- Born: 1911
- Died: 1979 (aged 67–68) Ballaugh, Isle of Man
- Occupations: Bank manager and Manx language teacher
- Organization: Yn Çheshaght Ghailckagh

= Charles Craine =

Manx language speaker and activist

Charles Craine (1911–1979) also known as Chalse y Craayne, was a Manx language activist and teacher who was involved with the revival of the Manx language on the Isle of Man in the 20th century.

== Manx language ==
Charles Craine was one of the several active Manx speakers who learned the language from the diminishing number of elderly native speakers on the Isle of Man in the first half of the 20th century. Along with Manx speakers Bill Radcliffe, John Gell, and Leslie Quirk, Craine learned Manx by travelling around the Manx countryside, visiting the elderly native Manx speakers and learning directly from them.

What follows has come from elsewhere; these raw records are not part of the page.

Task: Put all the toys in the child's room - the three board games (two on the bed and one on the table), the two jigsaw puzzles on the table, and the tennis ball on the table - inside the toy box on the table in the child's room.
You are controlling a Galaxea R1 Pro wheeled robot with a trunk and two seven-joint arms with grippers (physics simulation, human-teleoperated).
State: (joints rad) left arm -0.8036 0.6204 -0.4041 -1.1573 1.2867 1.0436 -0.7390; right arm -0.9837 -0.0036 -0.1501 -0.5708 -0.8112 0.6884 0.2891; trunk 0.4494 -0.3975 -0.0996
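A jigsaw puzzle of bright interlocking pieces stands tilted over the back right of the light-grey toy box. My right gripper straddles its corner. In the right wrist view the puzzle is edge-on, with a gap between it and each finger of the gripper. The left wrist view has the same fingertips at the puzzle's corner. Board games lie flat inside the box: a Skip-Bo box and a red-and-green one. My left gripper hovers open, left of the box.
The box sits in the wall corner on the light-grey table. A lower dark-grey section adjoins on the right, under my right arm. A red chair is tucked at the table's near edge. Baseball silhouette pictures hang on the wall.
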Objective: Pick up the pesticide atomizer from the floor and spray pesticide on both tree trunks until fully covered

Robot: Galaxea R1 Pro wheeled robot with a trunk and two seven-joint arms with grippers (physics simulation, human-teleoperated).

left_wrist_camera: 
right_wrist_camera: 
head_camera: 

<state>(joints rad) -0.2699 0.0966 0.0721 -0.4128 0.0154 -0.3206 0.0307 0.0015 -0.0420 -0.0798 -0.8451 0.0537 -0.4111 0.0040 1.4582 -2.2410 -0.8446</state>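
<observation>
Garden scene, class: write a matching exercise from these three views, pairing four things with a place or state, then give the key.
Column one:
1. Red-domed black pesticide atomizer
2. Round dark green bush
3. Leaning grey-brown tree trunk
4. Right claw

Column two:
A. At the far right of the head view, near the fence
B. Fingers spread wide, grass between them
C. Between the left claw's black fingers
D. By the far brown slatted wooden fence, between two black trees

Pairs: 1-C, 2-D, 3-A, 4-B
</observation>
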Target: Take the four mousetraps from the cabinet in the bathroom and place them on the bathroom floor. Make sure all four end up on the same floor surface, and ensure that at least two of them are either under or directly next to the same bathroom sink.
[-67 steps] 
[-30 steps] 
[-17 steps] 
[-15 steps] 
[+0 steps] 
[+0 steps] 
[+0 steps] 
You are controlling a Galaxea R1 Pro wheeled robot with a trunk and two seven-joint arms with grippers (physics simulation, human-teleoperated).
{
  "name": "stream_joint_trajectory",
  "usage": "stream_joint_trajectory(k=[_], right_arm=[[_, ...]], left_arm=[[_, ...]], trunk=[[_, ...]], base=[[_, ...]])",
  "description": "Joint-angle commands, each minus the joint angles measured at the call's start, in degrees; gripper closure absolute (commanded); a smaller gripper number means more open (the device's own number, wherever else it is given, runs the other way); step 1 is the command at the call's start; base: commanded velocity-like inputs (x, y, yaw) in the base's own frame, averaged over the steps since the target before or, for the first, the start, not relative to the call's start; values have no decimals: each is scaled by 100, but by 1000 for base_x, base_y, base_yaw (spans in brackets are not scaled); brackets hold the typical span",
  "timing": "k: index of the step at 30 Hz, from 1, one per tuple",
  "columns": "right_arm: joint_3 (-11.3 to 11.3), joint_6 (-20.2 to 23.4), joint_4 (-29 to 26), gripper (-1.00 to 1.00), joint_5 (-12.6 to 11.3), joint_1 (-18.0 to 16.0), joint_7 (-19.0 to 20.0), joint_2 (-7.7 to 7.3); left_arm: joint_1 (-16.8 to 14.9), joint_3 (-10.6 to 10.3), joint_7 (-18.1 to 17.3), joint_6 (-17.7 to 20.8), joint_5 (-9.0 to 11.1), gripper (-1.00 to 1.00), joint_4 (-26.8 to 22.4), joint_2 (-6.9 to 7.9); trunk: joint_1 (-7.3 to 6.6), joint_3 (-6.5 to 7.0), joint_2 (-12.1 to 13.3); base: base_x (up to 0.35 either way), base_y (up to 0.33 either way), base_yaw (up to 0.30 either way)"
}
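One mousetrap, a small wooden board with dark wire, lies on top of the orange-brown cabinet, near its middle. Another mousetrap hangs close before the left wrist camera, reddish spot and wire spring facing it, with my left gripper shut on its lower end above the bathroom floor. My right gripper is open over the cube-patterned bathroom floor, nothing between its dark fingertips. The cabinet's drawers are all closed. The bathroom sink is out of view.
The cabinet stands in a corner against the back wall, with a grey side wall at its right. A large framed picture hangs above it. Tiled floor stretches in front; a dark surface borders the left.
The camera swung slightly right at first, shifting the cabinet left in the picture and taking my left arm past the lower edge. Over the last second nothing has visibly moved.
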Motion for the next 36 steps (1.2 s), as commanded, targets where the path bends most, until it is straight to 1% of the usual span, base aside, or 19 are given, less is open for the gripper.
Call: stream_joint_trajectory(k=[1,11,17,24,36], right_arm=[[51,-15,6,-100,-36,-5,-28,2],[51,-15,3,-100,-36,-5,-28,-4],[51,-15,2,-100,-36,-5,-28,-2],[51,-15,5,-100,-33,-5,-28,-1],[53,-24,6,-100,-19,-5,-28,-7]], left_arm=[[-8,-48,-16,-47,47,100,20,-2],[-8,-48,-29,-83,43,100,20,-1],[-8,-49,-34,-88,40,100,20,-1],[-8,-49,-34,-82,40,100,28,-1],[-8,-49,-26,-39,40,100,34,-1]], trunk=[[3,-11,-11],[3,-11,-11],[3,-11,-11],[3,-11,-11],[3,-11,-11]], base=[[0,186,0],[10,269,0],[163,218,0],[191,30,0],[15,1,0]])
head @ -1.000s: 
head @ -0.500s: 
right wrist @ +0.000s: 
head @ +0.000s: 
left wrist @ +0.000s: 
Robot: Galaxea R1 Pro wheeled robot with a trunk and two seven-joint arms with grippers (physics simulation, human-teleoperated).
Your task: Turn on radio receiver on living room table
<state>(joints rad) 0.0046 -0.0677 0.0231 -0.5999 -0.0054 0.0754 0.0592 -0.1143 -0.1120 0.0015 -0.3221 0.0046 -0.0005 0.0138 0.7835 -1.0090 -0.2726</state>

These learners were part of a small tight-knit group of high level speakers who would go on to be vital members of Yn Çheshaght Ghailckagh, but also the language revival movement. The group would be a crucial link between the last generation of native speakers, and those who learned Manx after the death of Ned Maddrell in 1974. Like many learners of this group, Craine also learned Manx by attending lessons at the Harbour Master's Office in Peel.

For much of his life, Craine was employed in the Isle of Man Bank and held positions in Douglas and Laxey before being appointed manager of the bank in Ramsey. Craine's position in the bank in Ramsey meant that he came into contact with several of the remaining speakers in the north of the Island:one Saturday, he said, he bucked up enough courage to speak to them in Manx when they came to his counter. They each replied in Manx, Craine said, and he then introduced himself to them, and thereafter spoke to them in Manx whenever they would come to his counter.He discovered several of the last native speakers himself in the 1930s that would later go on to be some of the informants in the Irish Folklore Commission's recordings in 1948. Craine worked for much of his life to promote the use of Manx and was noted for his enthusiasm in encouraging other learners.

== Later years ==
For much of the 1960s and 1970s Craine was Yn Lhaihder for Tynwald. This is a centuries-old tradition that required Craine to read out new laws that were to be enacted in the Manx language on Tynwald Hill. In 1978 Craine was appointed as Captain of the Parish of Ballaugh. This is mostly a ceremonial role that required attendance at Tynwald. After Craine's death in 1979, his contribution to his native area and the language of the Isle of Man was celebrated with a Manx language plaque on Ballaugh bridge.